Public health implications of environmental exposures.

The Agency for Toxic Substances and Disease Registry (ATSDR) is a public health agency with responsibility for assessing the public health implications associated with uncontrolled releases of hazardous substances into the environment. The biological effects of low-level exposures are a primary concern in these assessments. One of the tools used by the agency for this purpose is the risk assessment paradigm originally outlined and described by the National Academy of Science in 1983. Because of its design and inherent concepts, risk assessment has been variously employed by a number of environmental and public health agencies and programs as a means to organize information, as a decision support tool, and as a working hypothesis for biologically based inference and extrapolation. Risk assessment has also been the subject of significant critical review. The ATSDR recognizes the utility of both the qualitative and quantitative conclusions provided by traditional risk assessment, but the agency uses such estimates only in the broader context of professional judgment, internal and external peer review, and extensive public review and comment.

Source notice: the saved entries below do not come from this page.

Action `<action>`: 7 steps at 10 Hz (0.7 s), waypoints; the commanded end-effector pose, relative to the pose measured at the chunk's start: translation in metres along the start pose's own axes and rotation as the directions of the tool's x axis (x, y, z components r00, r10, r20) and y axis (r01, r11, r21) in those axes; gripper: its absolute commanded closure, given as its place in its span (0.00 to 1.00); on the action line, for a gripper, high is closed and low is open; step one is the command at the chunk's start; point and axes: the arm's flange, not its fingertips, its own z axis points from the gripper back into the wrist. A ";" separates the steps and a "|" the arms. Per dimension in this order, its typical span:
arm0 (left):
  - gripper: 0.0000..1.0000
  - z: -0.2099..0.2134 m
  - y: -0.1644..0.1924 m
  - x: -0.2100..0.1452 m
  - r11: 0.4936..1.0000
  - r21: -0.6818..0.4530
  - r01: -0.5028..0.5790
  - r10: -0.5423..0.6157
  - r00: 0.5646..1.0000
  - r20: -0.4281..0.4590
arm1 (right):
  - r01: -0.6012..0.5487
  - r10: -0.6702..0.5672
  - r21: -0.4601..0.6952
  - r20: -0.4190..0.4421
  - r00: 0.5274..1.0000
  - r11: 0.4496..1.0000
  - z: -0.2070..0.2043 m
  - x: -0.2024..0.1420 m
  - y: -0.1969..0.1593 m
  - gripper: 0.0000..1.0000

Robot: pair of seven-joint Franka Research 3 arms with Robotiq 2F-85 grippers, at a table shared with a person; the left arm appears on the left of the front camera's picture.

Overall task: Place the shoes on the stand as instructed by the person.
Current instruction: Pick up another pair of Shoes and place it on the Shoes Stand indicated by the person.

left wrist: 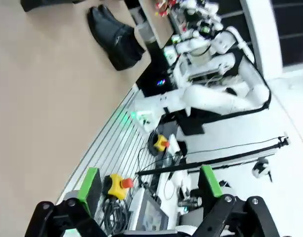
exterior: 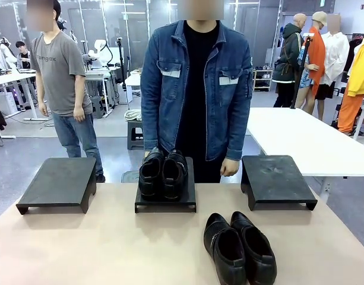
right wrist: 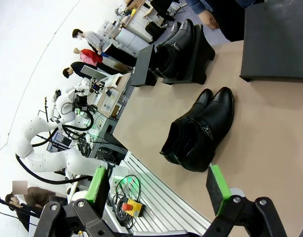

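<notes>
One glossy black pair of shoes (exterior: 162, 172) stands on the middle black stand (exterior: 165, 205), right in front of the person (exterior: 196, 89) in the denim jacket. A second black pair (exterior: 240, 249) lies on the tan table near the front edge, right of centre. In the right wrist view that pair (right wrist: 200, 131) lies ahead of my right gripper (right wrist: 158, 186), which is open and holds nothing; the pair on the stand (right wrist: 178, 47) is beyond it. My left gripper (left wrist: 150, 182) hangs open over the table's edge, far from the table pair (left wrist: 114, 37).
A bare black stand (exterior: 57, 184) sits at the far left and another (exterior: 277, 181) at the far right. The person's hand (exterior: 229, 168) hangs beside the middle stand. A second person in a grey T-shirt (exterior: 60, 83) stands behind on the left.
</notes>
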 end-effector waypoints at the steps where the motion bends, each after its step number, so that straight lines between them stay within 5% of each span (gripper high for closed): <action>1: 0.00 0.016 0.026 -0.017 0.997 -0.070 -0.028 0.040 0.984 0.172 | -0.020 0.020 0.011 0.011 1.000 1.000 0.001 0.001 0.001 0.00; 7: 0.00 0.005 0.067 -0.029 0.980 -0.113 -0.166 0.190 0.947 0.260 | -0.020 0.020 0.011 0.011 1.000 1.000 0.001 0.001 0.001 0.00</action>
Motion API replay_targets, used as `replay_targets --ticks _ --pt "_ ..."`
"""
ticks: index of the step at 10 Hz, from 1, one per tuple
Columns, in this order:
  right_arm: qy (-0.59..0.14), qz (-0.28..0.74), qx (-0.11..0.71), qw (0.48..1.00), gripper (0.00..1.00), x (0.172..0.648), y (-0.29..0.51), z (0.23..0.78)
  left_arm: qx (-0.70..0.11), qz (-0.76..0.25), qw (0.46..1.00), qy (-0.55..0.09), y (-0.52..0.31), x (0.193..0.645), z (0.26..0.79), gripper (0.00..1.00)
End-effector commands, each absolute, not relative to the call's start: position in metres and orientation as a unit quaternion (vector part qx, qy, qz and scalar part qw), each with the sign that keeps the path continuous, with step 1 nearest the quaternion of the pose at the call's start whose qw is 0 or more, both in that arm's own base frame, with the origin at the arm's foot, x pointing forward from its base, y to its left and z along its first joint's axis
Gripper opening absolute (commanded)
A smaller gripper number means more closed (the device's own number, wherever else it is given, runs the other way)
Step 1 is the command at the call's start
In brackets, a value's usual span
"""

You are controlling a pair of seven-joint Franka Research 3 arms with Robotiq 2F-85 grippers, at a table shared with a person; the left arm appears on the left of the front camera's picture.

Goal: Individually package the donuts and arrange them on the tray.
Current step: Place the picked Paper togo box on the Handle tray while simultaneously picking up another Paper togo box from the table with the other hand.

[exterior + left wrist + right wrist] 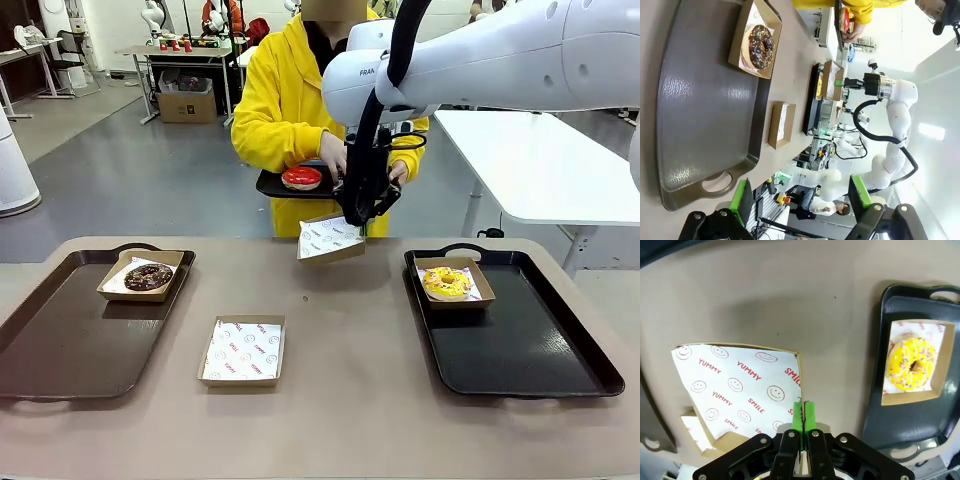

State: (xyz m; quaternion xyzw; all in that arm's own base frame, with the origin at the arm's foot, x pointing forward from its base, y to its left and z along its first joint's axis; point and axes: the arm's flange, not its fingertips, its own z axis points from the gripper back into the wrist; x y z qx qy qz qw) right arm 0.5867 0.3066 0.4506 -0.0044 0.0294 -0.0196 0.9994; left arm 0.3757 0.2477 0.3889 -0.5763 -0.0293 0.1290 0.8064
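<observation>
My right gripper (353,220) is shut on the rim of a paper-lined cardboard box (331,239) and holds it tilted in the air over the table's far edge. The right wrist view has that gripper (802,411) pinching the box (735,385) by its corner. Just behind it, a person in yellow holds a small black tray (275,187) with a red donut (301,178). A yellow donut (447,282) (912,365) lies boxed on the right tray (530,350). A sprinkled chocolate donut (148,277) (761,46) lies boxed on the left tray (70,340). My left gripper (800,200) stands open above that tray (705,110).
An empty paper-lined box (243,350) (781,125) lies on the table between the two trays. The right arm spans the upper right of the front view. A white table (540,170) stands behind at the right.
</observation>
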Motion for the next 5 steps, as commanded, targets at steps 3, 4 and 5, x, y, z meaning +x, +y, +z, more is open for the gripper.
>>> replay_targets --ticks 3,4,5 --pt "0.032 -0.031 0.003 0.999 0.0 0.5854 0.3046 0.4532 -0.58 0.127 0.804 -0.033 0.2488 0.3725 0.3933 1.0" --pt "0.032 -0.031 0.003 0.999 0.0 0.5854 0.3046 0.4532 -0.58 0.127 0.804 -0.033 0.2488 0.3725 0.3933 1.0" --pt "0.032 -0.031 0.003 0.999 0.0 0.5854 0.3046 0.4532 -0.58 0.127 0.804 -0.033 0.2488 0.3725 0.3933 1.0"
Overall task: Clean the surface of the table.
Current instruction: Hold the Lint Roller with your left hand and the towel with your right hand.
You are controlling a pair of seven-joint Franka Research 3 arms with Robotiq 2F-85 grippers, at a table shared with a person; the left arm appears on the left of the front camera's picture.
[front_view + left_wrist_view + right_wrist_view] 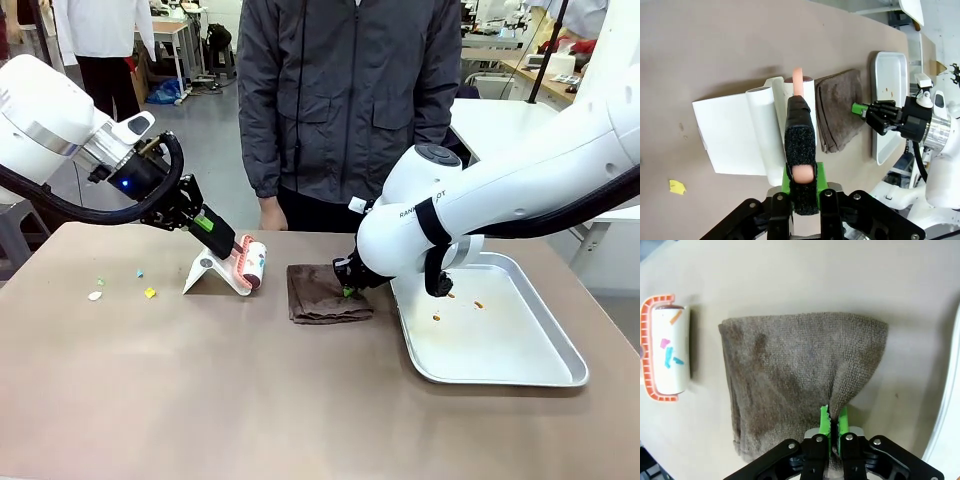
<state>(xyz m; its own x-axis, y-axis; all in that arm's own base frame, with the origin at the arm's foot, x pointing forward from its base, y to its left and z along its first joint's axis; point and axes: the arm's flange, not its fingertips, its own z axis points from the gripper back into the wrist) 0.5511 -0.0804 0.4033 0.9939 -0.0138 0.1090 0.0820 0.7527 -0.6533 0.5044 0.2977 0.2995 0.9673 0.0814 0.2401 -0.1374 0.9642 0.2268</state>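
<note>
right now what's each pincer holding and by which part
The left pincer grips the roller by its handle; right pincer pinches the cloth at its edge.

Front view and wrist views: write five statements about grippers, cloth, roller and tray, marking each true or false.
1. The left gripper is shut on the handle of the lint roller. True.
2. The right gripper hangs open over the tray. False: it is shut on an edge of the brown cloth.
3. The brown cloth lies in the tray. False: it lies on the table, between roller and tray.
4. Small scraps lie on the table left of the roller. True.
5. The tray is spotless. False: a few orange bits lie in it.
</note>
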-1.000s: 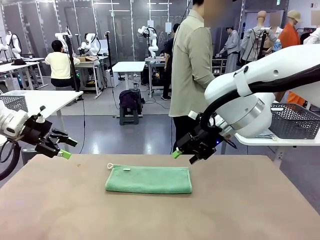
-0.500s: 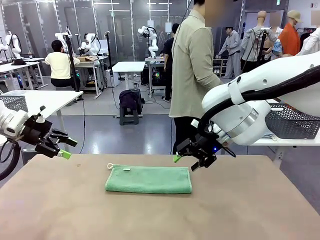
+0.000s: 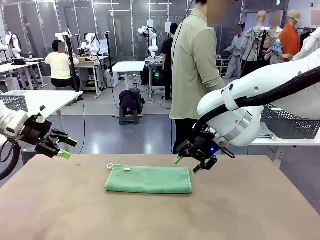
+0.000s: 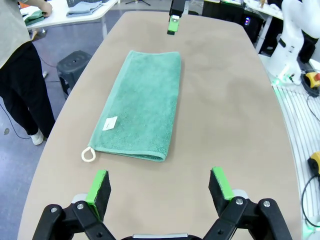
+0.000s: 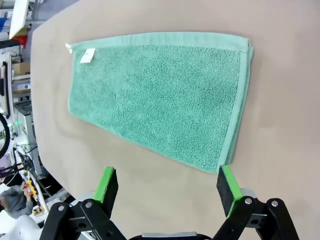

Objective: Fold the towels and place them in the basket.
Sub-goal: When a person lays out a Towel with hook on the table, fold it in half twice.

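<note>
Folded green towel (image 3: 148, 180) lay near the bench's (image 3: 250, 210) far edge; right end effector (image 3: 187, 165) hovered, spread wide, by its right end.

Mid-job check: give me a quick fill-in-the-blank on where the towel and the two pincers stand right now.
The hand towel lying on the table is ___ in colour. The right pincer hovers near one end of the hand towel with its jaws ___. The left pincer holds ___. The white loop sits at the towel corner nearer the ___ pincer.
Missing words: green; open; nothing; left.
</note>
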### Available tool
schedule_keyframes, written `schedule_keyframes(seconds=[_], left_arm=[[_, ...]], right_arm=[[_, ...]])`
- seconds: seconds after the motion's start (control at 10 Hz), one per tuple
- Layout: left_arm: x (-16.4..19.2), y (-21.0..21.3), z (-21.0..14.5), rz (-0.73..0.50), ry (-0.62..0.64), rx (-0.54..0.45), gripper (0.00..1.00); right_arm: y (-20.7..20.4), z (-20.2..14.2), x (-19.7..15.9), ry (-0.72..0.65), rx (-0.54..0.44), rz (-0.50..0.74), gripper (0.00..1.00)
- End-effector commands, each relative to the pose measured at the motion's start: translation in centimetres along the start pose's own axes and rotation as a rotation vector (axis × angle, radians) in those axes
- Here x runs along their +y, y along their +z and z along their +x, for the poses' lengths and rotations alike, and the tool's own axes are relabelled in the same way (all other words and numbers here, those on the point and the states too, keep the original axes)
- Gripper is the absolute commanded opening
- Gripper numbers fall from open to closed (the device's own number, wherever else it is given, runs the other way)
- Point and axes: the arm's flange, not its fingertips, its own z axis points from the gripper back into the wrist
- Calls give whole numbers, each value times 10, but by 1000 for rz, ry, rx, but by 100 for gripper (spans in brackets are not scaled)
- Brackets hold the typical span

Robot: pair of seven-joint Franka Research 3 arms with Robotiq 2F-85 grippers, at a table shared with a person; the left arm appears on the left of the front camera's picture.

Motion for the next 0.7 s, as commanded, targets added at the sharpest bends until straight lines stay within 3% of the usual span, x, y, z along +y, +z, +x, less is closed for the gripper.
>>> schedule_keyframes(seconds=[0.0, 0.3, 0.6], left_arm=[[0, 1, 0, -3, 6, 7, 100], [0, 1, 0, -3, 6, 7, 100], [0, 1, 0, -3, 6, 7, 100]], right_arm=[[1, -3, -1, -7, -2, 9, 100], [0, 0, 0, 0, 0, 0, 100], [-27, 20, -8, -73, 13, -70, 100]])
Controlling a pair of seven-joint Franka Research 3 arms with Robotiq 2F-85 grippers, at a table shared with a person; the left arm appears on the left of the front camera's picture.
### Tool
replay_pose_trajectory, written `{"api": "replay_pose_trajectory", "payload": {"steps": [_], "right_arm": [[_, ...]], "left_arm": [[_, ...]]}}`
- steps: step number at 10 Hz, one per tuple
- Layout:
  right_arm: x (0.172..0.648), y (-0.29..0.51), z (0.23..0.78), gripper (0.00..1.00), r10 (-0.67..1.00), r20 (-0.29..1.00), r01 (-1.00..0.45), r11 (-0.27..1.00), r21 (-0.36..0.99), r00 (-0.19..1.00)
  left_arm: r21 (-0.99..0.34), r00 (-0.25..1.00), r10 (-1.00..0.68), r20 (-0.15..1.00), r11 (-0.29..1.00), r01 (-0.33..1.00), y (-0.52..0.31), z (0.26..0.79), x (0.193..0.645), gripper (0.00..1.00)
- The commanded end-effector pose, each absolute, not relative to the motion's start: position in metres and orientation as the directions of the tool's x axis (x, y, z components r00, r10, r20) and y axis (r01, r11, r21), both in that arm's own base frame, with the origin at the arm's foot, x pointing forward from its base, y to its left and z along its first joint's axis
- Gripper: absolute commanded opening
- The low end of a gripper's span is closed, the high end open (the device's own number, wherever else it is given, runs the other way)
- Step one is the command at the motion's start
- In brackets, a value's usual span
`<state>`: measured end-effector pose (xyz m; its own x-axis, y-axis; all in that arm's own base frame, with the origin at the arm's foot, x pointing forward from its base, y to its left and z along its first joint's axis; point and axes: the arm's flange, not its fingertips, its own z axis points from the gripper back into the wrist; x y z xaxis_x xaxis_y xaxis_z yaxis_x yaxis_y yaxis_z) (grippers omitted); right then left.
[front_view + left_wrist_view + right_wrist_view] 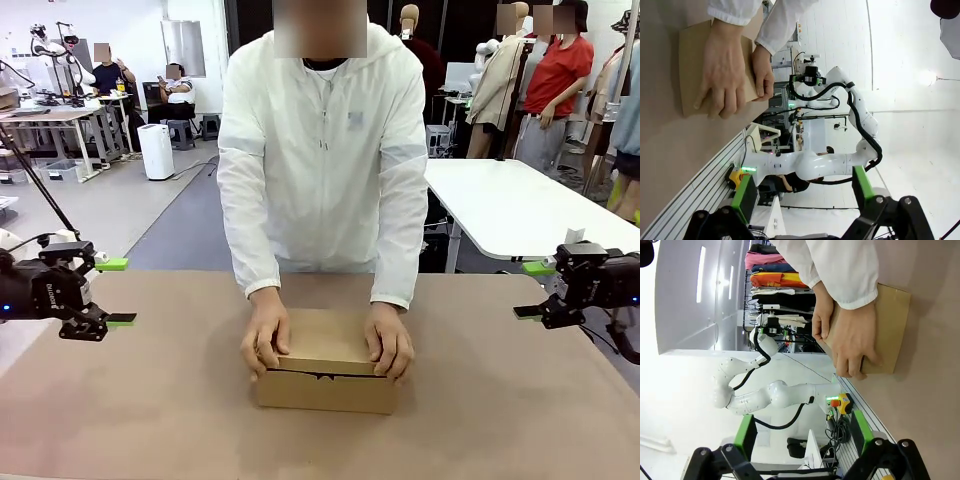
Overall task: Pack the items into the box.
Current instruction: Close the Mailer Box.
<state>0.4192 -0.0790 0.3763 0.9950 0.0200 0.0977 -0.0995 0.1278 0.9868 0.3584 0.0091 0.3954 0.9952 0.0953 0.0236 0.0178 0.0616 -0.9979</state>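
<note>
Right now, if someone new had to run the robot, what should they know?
Left gripper: open, holding nothing, off the table's left side.
Right gripper: open, holding nothing, off the right side.
Box: middle of the table, lid flap down. The person's hands rest on the lid, one at each end, pressing it shut.
Items: the lid hides the box's inside, so whether they are packed cannot be confirmed.
Done: the box looks nearly closed.
Left: probably nothing for the arms; wait till the hands clear, then check the lid stays down.

Box (325, 375) in the middle of the desk (150, 400), person's hands (265, 335) on its lid, left gripper (115, 292) far left, right gripper (535, 290) far right.
</note>
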Motion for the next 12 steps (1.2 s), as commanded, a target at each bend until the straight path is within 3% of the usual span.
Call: {"api": "replay_pose_trajectory", "payload": {"steps": [1,12], "right_arm": [[0.4177,-0.0781,0.3785,1.0,0.023,0.095,-0.097,0.149,0.984,0.995],[0.4177,-0.0781,0.3785,1.0,0.023,0.095,-0.097,0.149,0.984,0.995]], "left_arm": [[-0.997,0.995,0.094,0.039,0.071,0.033,0.0112,0.3951,0.3559,1.0],[-0.997,0.995,0.094,0.039,0.071,0.033,0.0112,0.3951,0.3559,1.0]]}}
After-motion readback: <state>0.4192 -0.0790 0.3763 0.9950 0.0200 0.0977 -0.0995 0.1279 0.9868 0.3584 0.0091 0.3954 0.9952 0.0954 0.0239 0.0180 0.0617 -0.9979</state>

This multifaceted approach is consistent with the Council on Environmental Quality's description and use of risk analysis as an organizing construct based on sound biomedical and other scientific judgment in concert with risk assessment to define plausible exposure ranges of concern rather than a single numerical estimate that may convey an artificial sense of precision. In this approach biomedical opinion, host factors, mechanistic interpretation, molecular epidemiology, and actual exposure conditions are all critically important in evaluating the significance of environmental exposure to hazardous substances. As such, the ATSDR risk analysis approach is a multidimensional endeavor encompassing not only the components of risk assessment but also the principles of biomedical judgment, risk management, and risk communication. Within this framework of risk analysis, the ATSDR may rely on one or more of a number of interrelated principles and approaches to screen, organize information, set priorities, make decisions, and define future research needs and directions.